Your instructions: Repeat the listing in full, preserving every character.

▼

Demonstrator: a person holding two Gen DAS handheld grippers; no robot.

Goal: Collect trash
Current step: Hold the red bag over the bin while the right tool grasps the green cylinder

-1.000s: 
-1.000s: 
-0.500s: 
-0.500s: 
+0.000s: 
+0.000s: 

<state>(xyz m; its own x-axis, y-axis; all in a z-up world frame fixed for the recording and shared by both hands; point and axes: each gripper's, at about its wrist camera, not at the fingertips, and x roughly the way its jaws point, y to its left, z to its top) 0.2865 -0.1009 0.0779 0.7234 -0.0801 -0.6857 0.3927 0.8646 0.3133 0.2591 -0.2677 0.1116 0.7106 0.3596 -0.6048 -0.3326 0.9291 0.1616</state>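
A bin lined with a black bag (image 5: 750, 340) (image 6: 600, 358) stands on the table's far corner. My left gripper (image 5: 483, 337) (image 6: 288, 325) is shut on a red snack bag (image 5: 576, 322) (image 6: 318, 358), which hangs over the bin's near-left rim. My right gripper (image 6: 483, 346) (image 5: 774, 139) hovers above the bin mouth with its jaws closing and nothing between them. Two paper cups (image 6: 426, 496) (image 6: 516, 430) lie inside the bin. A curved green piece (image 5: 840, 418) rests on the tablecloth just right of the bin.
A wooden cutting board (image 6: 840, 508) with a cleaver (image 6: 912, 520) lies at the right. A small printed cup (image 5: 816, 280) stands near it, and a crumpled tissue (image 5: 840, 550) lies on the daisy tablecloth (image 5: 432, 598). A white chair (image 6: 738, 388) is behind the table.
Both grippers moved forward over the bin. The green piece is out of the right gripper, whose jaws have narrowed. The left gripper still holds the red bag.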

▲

Solved problem:
Demonstrator: a person holding two Gen DAS handheld grippers; no robot.

Goal: Collect trash
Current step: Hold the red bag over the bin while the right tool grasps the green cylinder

-1.000s: 
-1.000s: 
-0.500s: 
-0.500s: 
+0.000s: 
+0.000s: 

<state>(xyz m; its own x-axis, y-axis; all in a z-up world frame fixed for the recording and shared by both hands; point and axes: each gripper's, at about its wrist camera, not at the fingertips, and x roughly the way its jaws point, y to its left, z to its top) 0.2865 -0.1009 0.0779 0.7234 -0.0801 -0.6857 0.3927 0.8646 0.3133 0.2591 -0.2677 0.1116 0.7106 0.3596 -0.6048 -0.3326 0.9291 0.1616</state>
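A bin lined with a black bag (image 5: 750, 340) (image 6: 600, 358) stands on the table's far corner. My left gripper (image 5: 483, 337) (image 6: 288, 325) is shut on a red snack bag (image 5: 576, 322) (image 6: 318, 358), which hangs over the bin's near-left rim. My right gripper (image 6: 483, 346) (image 5: 774, 139) hovers above the bin mouth with its jaws closing and nothing between them. Two paper cups (image 6: 426, 496) (image 6: 516, 430) lie inside the bin. A curved green piece (image 5: 840, 418) rests on the tablecloth just right of the bin.
A wooden cutting board (image 6: 840, 508) with a cleaver (image 6: 912, 520) lies at the right. A small printed cup (image 5: 816, 280) stands near it, and a crumpled tissue (image 5: 840, 550) lies on the daisy tablecloth (image 5: 432, 598). A white chair (image 6: 738, 388) is behind the table.
Both grippers moved forward over the bin. The green piece is out of the right gripper, whose jaws have narrowed. The left gripper still holds the red bag.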

No further work remains on this exercise.